I see this entry as a personal open thought, a self conversion, a kind of short but reflexive activity about the practice of doing my work. That practice is a movement that is going first, further, and below any methodological process I could apply. It is the practice of situating oneself on a particular epistemic location. It is the practice of self-recognition, and of mixing private life and working one on a sort of experimental experience of discovering, apprehension and exchange always in relation to the world outside. 

And, perhaps, that attitude of epistemic recognition is the best and most valuable experience this doctoral research can provide me. Precisely, It is its philosophical component —if I can decompose the PhD in that way— the one I am talking about today, the one that is gathering this process of being constantly changing. Of course the specific and (trans)disciplinary part of my work, that mix of STS and Urban Studies, is the core of what I am doing, but that core is surrounded by a philosophical attitude (not a program) based on an epistemic mode of thinking (Zemelman) that is providing me a non-theoretic position for describe and inhabit the world outside. 

This is a matter of reinvention. In two months I will start, officially, my last year as a doctoral candidate, a time for closing formal and administrative processes related to obtaining an academic degree, but at the same time, this will be just another year, like this one, of continuing working on the things I like to do. However, there is in between this closing time and this continuous continuity a lot of small (and not so small) processes, movements, and arrangements simultaneously happening although sometimes with some delayed times.

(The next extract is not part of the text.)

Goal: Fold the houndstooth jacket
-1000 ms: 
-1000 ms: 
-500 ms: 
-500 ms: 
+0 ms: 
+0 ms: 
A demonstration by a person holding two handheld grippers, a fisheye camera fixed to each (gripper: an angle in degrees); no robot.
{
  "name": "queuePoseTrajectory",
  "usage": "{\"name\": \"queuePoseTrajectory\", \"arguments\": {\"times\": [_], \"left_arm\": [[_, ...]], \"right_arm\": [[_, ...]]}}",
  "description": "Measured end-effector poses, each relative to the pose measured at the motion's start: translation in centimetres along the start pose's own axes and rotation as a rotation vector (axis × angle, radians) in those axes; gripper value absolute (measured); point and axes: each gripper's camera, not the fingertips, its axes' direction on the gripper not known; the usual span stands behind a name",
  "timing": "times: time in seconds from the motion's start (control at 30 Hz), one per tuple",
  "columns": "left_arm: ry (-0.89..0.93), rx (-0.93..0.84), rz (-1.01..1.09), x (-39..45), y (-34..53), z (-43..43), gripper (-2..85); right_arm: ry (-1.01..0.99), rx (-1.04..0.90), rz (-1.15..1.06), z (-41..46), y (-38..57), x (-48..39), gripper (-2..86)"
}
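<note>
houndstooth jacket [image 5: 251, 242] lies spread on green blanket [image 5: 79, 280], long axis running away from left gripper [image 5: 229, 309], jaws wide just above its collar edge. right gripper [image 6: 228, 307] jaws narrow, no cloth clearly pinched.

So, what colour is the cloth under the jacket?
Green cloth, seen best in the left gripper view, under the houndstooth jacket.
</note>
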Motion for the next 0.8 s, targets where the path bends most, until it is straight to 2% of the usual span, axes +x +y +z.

For instance, I realized, uploading and reviewing again most of the post I published before, how distant the current version of who I am and the one I used to be are. Many of the things I posted many months ago resulted to be either obsolete or, at least, outdated comparing to the things I am working on nowadays. And to be honest, I like that. I like to see behind my academic work and realizing how things have been changing, and how unstable everything results to be.

That’s why I decided to keep those old posts. Even despite they are going in an opposite direction than the one I am going right now, they are also part of my learning process, one that is continuously changing and moving around, forward, backward, and sideways without any apparently direction. Now, I am thinking about to quote them from time to time, to dispute them, to shred them and grabbing their pieces for composing new materials to try, to test, to improve, and to dispute again.